Lessons Learned on a Longboard

 

Most people don’t surf–although many are taking up standup paddle boarding (SUP). Most people think surfers are dumb . . . dude. (Not entirely true.) Most people would guess there isn’t much an inlander could learn from surfing. Again . . . wrong. Let me elaborate.

 

Here are five things that will apply to anyone and everyone whether they (you) surf or not. It should be noted that I once owned a chain of surf shops and have been riding waves since 1977. I’d like to think I am somewhat intelligent (don’t go there) and have been able to take what I’ve learned in the water and apply it to dry land . . . and life. Let’s find out, shall we?
1. GO FOR IT. My worst wipeouts on waves were when I questioned whether I could make it (or not) and hesitated on taking off. When we commit to something with all of our time, talent, energy, focus, and heart, nine times out ten we’ll make it–and make it great. If we’re going to do something, let’s do it with everything we have (mind, body, and soul.) There is no try, there is either do or not do (I’m quoting Yoda) so let’s give it our all and at worst we know we gave it our best shot.
We can do more than we think we can, so let’s be all in and we’ll surprise ourselves with our success. I surfed with a guy named Rex Huffman who was crazy (he lost both of his kneecaps to the reef on a wipeout) but when he would scream at me to “GO!” and I would (even though I knew I could die trying) he pushed me past my fears. The funny thing was, I made every way he sent me on. He believed in me before I did.
2. GIVE BACK. The only thing better than surfing is teaching someone else how to do it. The look on a person’s face when they ride a wave for the first time is priceless. I wrote a story for “Chicken Soup For The Beach Lover’s Soul” about teaching kids how to surf and the ways in which it changed my life . . . for the better. We are all experts at something and sharing that knowledge with someone else is worthwhile. 
 
When I owned my surf shops I organized an annual promotion where we gave gifts for grades. The better the report card, the more free stuff the young student would get. It was another way to give back and help make school cool.
3. ENJOY THE JOURNEY. Everyone thinks of surfing as riding a wave, but it’s so much more. It starts with loading your surfboard on the car (and the smell of fresh wax), meeting up with your friends and catching up on the latest in their lives, and finally hitting the water for the paddle out. For every wave a surfer catches (which may last ten seconds or less) we will spend hours preparing to catch that wave–which is fine since it’s a labor of love.
Life is a lot like that as well.
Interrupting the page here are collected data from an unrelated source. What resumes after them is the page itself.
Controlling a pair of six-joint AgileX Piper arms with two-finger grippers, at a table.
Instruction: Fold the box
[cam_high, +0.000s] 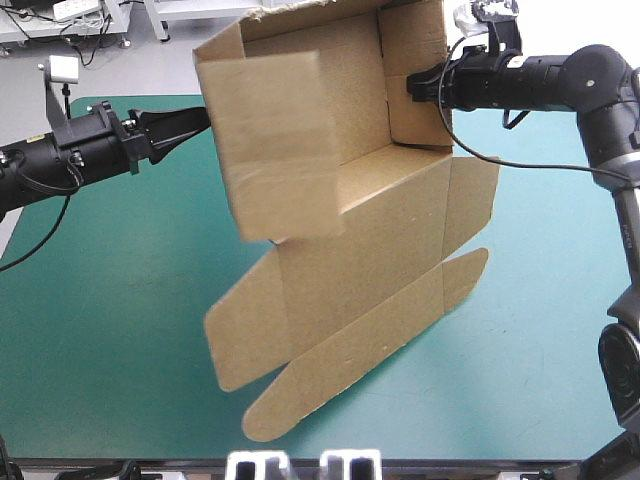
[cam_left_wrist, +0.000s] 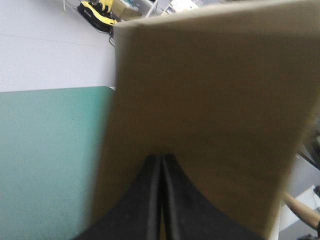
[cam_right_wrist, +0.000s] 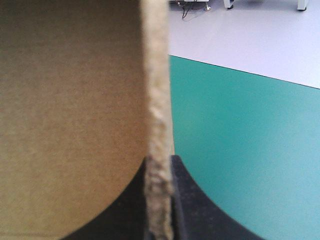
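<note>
The lifted box (cam_high: 300, 150) has 1 wall clamped in the left pincer (cam_high: 200, 117), another in the right pincer (cam_high: 416, 86).

Bright and even from overhead, with no glare on the teal-green counter (cam_high: 110, 330). Only a faint, soft shadow under the raised box (cam_high: 340, 230), darkest just below its hanging front wall. Slightly dimmer inside the box than on its outer faces. In the high view, smeared across that front wall and crisp elsewhere. In the left wrist view, soft and streaky over the brown board, blurred where board meets counter, with the left jaws black and featureless close to the lens. In the right wrist view, fuzzy along the cut edge between the right jaws, clearer on the counter beyond
</note>
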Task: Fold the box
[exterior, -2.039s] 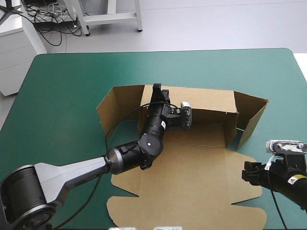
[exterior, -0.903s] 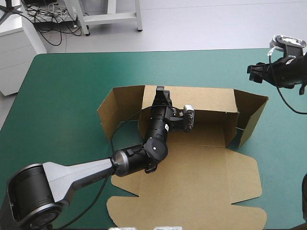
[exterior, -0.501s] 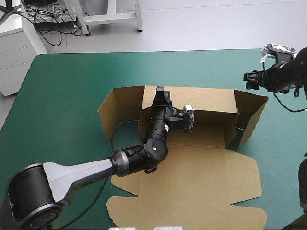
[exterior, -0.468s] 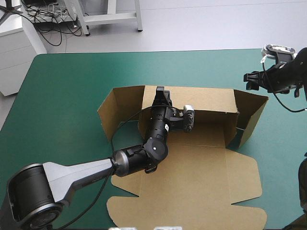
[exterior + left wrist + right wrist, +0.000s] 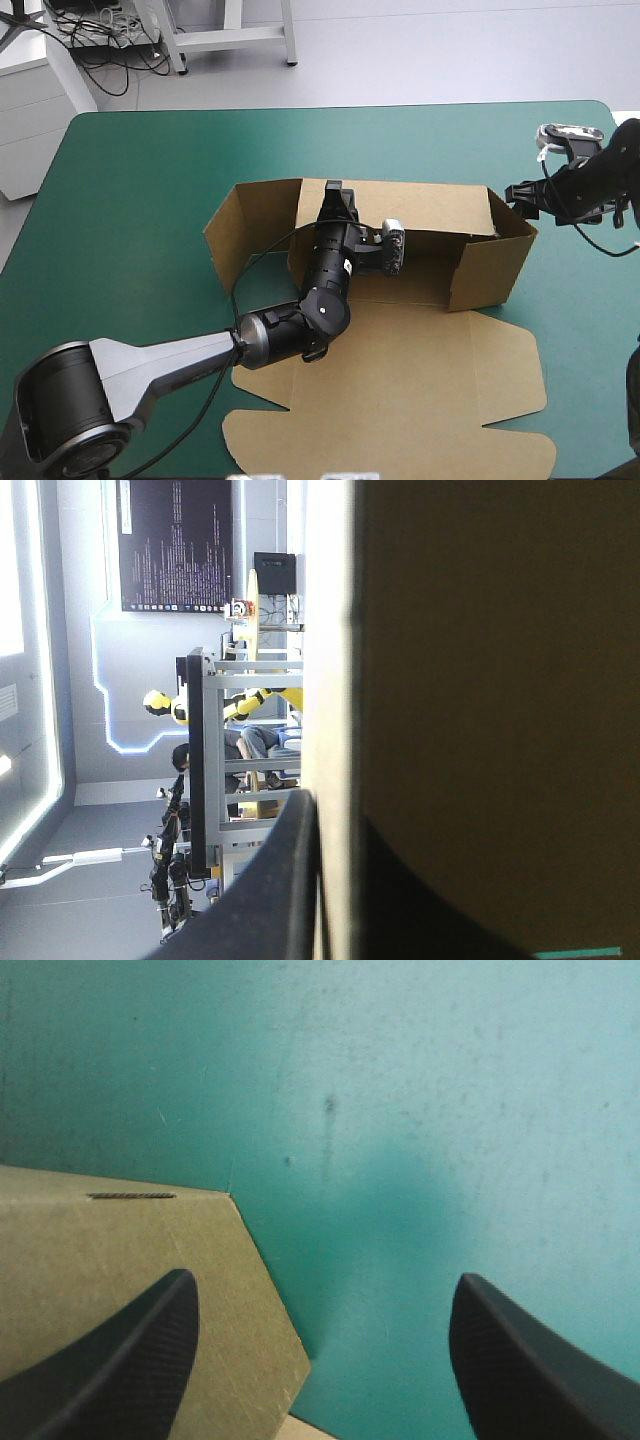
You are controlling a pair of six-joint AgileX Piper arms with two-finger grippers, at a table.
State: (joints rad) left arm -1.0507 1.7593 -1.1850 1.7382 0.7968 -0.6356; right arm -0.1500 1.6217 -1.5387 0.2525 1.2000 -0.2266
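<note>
The brown box (image 5: 400, 370) lies mid-table with its lid flat toward the front and its back wall (image 5: 430, 212) raised. My left gripper (image 5: 335, 193) is shut on the back wall's top edge. In the left wrist view the board (image 5: 500, 730) fills the frame, with one black finger (image 5: 275, 880) against it. The right end flap (image 5: 490, 265) stands turned inward, while the left end flap (image 5: 225, 235) splays outward. My right gripper (image 5: 514, 192) is open at the right flap's far corner. In its own view the gripper (image 5: 320, 1350) straddles the board's corner (image 5: 120, 1250).
The teal-green cover (image 5: 150, 180) shows on every side of the box, and under my right gripper (image 5: 420, 1110). The table's right edge (image 5: 622, 150) runs close behind the right arm.
The right arm rose from the table's front right, swung to the far right, then came in against the box's right end. That end flap swung inward. The left arm stayed put.
</note>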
Not to be crude, but we spend a lot of time and money to get to that intimate place with someone we love (or like) and most would say it was worth the wait (and the work) when it pays off. When the preparation (dinner and a movie or walking down a narrow cliff to a secluded surf spot) is part of the process and part of the fun, life is good.
 
4. REFRESH AND RECHARGE. We all need something that takes our minds off of our problems (even if for a few minutes) and brings us joy. Surfing does that for me, but anything (going to the gym, reading, playing sports, creating art, or going for a walk) is time well spent. Most people will say they don’t have a minute to spare, but we all know that’s not entirely true. Find something to do that refreshes and recharges you and make time for it even when you are beyond busy.
One of my surfing buddies told me once that he puts family first, his work second, and time for himself and his friends third. His theory is we all need some time alone (and with friends) even when we could or should be doing something seemingly more important. I agree.
5. GO WITH THE FLOW. I have a dozen examples of how surfing teaches a person to go with the flow, but I’ll just share these two. Riding a wave is inherently spontaneous. A surfer has to read and react to what the wave is doing–the wave often dictates which way to go and what moves to do (or not do). I have always been a planner and like to be in control, but (unfortunately) that isn’t always the way life works. Learning how to accept and adapt to whatever is thrown our way is a survival tool. Finding a silver lining when all seems lost is also an important skill to master when things go awry.

We nicknamed a friend we surf with “Golden Boy” because he seems to be the luckiest guy alive. I finally asked him how he does it. His response was he expects the best and usually (I would argue, always) gets it. He seems to get the best parking spot in the lot where we surf, has the best waves come to him, and when he checks his phone after a session more often than not learns he landed a new client and closed a deal. When we anticipate the worst possible outcome it seems we get that, too. In this article I left out a lot of great stories about my encounters with sharks, nearly drowning (more than once), and my many near misses with the reef because like Golden Boy, I’m focusing on the positive.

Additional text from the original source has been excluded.